──────── Supplied material

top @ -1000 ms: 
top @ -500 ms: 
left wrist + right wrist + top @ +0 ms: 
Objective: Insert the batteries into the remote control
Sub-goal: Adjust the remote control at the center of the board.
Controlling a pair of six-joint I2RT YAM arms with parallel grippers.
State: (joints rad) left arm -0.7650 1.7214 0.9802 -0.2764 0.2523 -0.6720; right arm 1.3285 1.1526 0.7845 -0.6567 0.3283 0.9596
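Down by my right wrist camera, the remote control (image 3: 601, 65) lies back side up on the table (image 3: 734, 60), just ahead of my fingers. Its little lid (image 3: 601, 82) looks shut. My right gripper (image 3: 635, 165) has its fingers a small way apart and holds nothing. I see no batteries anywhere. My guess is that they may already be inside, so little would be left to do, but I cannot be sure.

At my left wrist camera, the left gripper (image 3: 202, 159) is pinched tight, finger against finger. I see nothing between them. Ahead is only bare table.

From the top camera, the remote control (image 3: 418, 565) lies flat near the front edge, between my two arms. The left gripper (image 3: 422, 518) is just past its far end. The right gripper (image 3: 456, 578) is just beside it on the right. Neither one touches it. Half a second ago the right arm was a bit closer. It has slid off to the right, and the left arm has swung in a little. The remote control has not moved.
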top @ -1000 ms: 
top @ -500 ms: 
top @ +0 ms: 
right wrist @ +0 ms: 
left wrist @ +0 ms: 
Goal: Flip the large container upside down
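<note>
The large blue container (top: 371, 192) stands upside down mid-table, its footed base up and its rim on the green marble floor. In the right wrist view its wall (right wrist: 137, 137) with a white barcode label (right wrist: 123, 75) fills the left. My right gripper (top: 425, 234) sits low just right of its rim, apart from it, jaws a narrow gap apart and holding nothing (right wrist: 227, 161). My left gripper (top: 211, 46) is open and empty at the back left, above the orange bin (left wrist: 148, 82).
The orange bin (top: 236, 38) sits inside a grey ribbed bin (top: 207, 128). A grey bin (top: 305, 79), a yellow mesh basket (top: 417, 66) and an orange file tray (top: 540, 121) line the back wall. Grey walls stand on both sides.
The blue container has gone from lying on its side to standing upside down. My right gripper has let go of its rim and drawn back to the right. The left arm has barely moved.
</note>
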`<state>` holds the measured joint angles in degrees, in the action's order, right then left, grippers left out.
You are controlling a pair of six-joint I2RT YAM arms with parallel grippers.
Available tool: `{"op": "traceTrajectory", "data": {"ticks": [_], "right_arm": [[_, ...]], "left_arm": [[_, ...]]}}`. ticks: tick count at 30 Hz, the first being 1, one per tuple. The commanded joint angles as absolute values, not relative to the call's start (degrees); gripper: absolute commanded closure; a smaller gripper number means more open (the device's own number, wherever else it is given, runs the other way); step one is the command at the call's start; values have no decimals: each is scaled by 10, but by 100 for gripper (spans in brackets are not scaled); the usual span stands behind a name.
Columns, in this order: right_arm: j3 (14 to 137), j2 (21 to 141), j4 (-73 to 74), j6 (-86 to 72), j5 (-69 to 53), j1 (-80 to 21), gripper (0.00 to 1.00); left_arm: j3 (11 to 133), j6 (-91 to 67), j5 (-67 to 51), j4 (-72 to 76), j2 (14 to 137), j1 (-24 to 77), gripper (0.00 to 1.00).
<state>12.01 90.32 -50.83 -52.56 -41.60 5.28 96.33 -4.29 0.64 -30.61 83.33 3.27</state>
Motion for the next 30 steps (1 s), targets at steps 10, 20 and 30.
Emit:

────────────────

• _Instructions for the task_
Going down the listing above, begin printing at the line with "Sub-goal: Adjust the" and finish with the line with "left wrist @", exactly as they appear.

• _The completed task_
Sub-goal: Adjust the remote control at the center of the board.
Controlling a pair of six-joint I2RT YAM arms with parallel grippers.
State: (joints rad) left arm -0.7650 1.7214 0.9802 -0.2764 0.2523 -0.6720; right arm 1.3285 1.1526 0.7845 -0.6567 0.3283 0.9596
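Down by my right wrist camera, the remote control (image 3: 601, 65) lies back side up on the table (image 3: 734, 60), just ahead of my fingers. Its little lid (image 3: 601, 82) looks shut. My right gripper (image 3: 635, 165) has its fingers a small way apart and holds nothing. I see no batteries anywhere. My guess is that they may already be inside, so little would be left to do, but I cannot be sure.

At my left wrist camera, the left gripper (image 3: 202, 159) is pinched tight, finger against finger. I see nothing between them. Ahead is only bare table.

From the top camera, the remote control (image 3: 418, 565) lies flat near the front edge, between my two arms. The left gripper (image 3: 422, 518) is just past its far end. The right gripper (image 3: 456, 578) is just beside it on the right. Neither one touches it. Half a second ago the right arm was a bit closer. It has slid off to the right, and the left arm has swung in a little. The remote control has not moved.
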top @ -1000 ms: 
top @ -500 ms: 
top @ +0 ms: 
right wrist @ +0 ms: 
left wrist @ +0 ms: 

The output has been completed.